Instructions to follow: The output must start at the line containing "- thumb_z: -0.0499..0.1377" in the records below and stop at the last line, matching each line exactly and leaving out every picture.

[Records from a collection]
----------

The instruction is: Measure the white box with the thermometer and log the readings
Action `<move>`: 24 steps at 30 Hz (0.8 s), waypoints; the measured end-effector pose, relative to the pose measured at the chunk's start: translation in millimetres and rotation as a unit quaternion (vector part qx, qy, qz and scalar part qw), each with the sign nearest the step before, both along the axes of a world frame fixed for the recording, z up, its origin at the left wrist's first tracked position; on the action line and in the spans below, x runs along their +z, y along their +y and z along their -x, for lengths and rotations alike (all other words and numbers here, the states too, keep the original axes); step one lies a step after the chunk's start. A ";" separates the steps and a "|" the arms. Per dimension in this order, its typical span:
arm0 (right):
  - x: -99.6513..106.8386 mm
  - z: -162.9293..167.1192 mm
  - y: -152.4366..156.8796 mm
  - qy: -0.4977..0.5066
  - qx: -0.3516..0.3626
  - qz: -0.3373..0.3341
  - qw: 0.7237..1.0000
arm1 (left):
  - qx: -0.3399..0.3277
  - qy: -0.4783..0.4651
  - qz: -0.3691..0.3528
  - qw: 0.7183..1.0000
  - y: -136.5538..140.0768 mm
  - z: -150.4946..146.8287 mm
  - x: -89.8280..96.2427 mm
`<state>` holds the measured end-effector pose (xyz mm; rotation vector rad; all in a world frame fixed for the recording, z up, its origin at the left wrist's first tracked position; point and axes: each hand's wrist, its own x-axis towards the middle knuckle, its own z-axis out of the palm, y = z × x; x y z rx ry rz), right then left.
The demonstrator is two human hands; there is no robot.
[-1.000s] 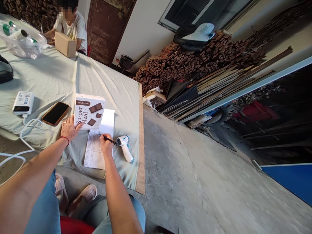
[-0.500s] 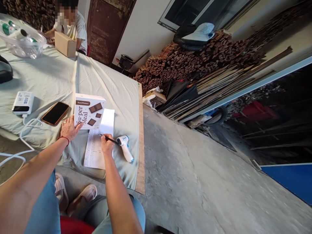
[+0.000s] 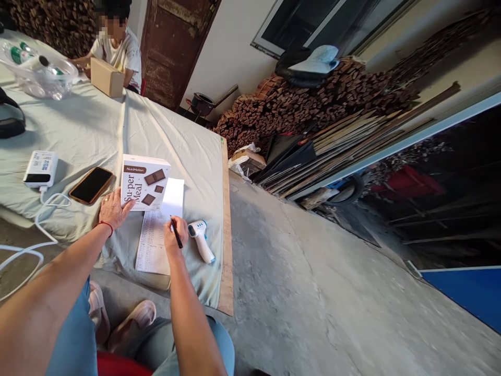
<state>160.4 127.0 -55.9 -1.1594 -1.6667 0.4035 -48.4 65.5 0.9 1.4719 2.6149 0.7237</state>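
Note:
My left hand (image 3: 113,210), with a red string at the wrist, grips the lower left corner of a white box (image 3: 151,180) printed "Su-per Meal", thumb across its front. The box covers part of an open notebook (image 3: 152,245) filled with rows of handwriting on its left page. A black pen (image 3: 177,234) is held between the fingers of my right hand (image 3: 169,242), over the notebook's right page. Just right of that hand lies a white and blue infrared thermometer (image 3: 202,243).
Left of the box lie a phone (image 3: 91,185) and a white power bank (image 3: 41,169) with a cable. Farther back are a cardboard box (image 3: 106,78), a plastic basin (image 3: 47,89) of bottles and a seated person (image 3: 125,52). The cloth-covered table ends at a wooden edge (image 3: 227,250).
My right hand has shifted slightly right, and the pen has swung from slanting rightward to a steeper angle. The left hand keeps its hold on the box. The whole view has shifted slightly.

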 end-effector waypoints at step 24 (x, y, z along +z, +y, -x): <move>36.3 -92.5 0.7 -0.252 -0.139 0.294 0.911 | -0.009 -0.005 -0.011 1.000 -1.6 4.3 -2.8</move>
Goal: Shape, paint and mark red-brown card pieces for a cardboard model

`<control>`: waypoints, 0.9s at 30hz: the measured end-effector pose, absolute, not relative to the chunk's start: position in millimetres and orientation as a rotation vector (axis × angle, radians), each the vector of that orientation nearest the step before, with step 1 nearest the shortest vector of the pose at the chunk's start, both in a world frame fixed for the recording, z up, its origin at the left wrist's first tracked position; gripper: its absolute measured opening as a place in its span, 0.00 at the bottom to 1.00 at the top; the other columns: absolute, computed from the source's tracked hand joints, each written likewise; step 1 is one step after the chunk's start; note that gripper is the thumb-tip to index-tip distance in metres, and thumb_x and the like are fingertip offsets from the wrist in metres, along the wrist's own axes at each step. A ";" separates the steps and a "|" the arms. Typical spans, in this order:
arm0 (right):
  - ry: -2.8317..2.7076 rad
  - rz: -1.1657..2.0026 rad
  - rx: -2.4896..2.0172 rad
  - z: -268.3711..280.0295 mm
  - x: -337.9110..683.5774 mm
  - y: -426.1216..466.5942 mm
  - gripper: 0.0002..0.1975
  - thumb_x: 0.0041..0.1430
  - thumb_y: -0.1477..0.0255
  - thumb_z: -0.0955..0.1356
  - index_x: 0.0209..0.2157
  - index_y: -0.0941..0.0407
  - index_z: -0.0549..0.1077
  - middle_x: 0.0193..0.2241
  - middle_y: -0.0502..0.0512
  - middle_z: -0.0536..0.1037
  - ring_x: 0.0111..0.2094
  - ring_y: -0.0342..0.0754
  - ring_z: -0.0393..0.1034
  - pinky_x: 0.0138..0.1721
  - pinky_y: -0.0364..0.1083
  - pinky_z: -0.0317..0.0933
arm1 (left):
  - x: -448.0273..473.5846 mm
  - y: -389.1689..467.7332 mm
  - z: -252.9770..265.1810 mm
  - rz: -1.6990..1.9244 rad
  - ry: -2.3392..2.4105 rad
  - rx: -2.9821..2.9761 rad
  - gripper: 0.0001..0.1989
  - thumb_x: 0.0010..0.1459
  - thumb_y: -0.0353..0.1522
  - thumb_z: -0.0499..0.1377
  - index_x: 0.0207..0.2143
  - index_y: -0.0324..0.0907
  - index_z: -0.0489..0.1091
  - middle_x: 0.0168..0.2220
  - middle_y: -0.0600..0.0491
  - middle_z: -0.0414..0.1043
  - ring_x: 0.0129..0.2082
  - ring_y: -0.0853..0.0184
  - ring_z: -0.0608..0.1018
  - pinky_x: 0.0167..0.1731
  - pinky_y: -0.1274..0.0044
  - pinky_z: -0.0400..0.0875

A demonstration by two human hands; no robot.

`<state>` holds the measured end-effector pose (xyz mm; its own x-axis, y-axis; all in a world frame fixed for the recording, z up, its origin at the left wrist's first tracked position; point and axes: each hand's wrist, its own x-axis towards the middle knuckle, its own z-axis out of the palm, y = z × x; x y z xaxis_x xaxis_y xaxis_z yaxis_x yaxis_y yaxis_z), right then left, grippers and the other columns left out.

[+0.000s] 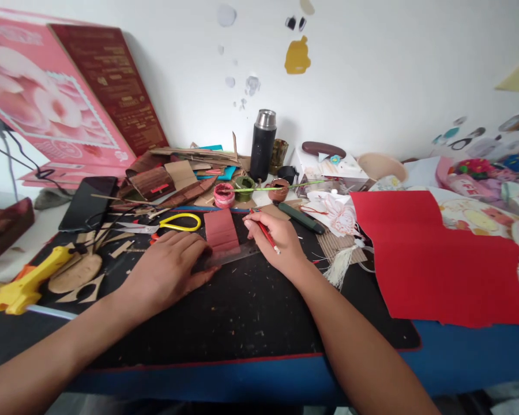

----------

Exercise response:
  - thumb_z: -0.0499..0.1377
  - index_x: 0.0207..0.2143
  - index_y: -0.0324..0.0907
  - index_z: -0.0489..0.1091
  - middle_x: 0.0168..0.2220
  - middle_y: -0.0600..0.0491
  - middle_z: -0.0414..0.1043
  - ring_x: 0.0129..0.2082
  - ring_y: -0.0853..0.0184
  - ring_z: -0.0608..0.1018
  - pinky_x: 0.0167..0.1731
  - pinky_y: -0.1274..0.0044
  - pinky_z: -0.0400..0.0875

A demonstration by two human hands; no robot.

`<state>` holds the measured end-effector pose (xyz mm; its own x-axis, y-axis; all in a world frame fixed for the recording, z up, its origin at the left wrist's first tracked position; point and axes: each hand's wrist, its own x-axis towards the middle knuckle, its own z-axis out of the palm, y = z × x; x y z xaxis_x xaxis_y xaxis_z yaxis_x yaxis_y yaxis_z), right then left, grippers and the other columns left out.

[+0.000s] 

Nothing else belongs in this output.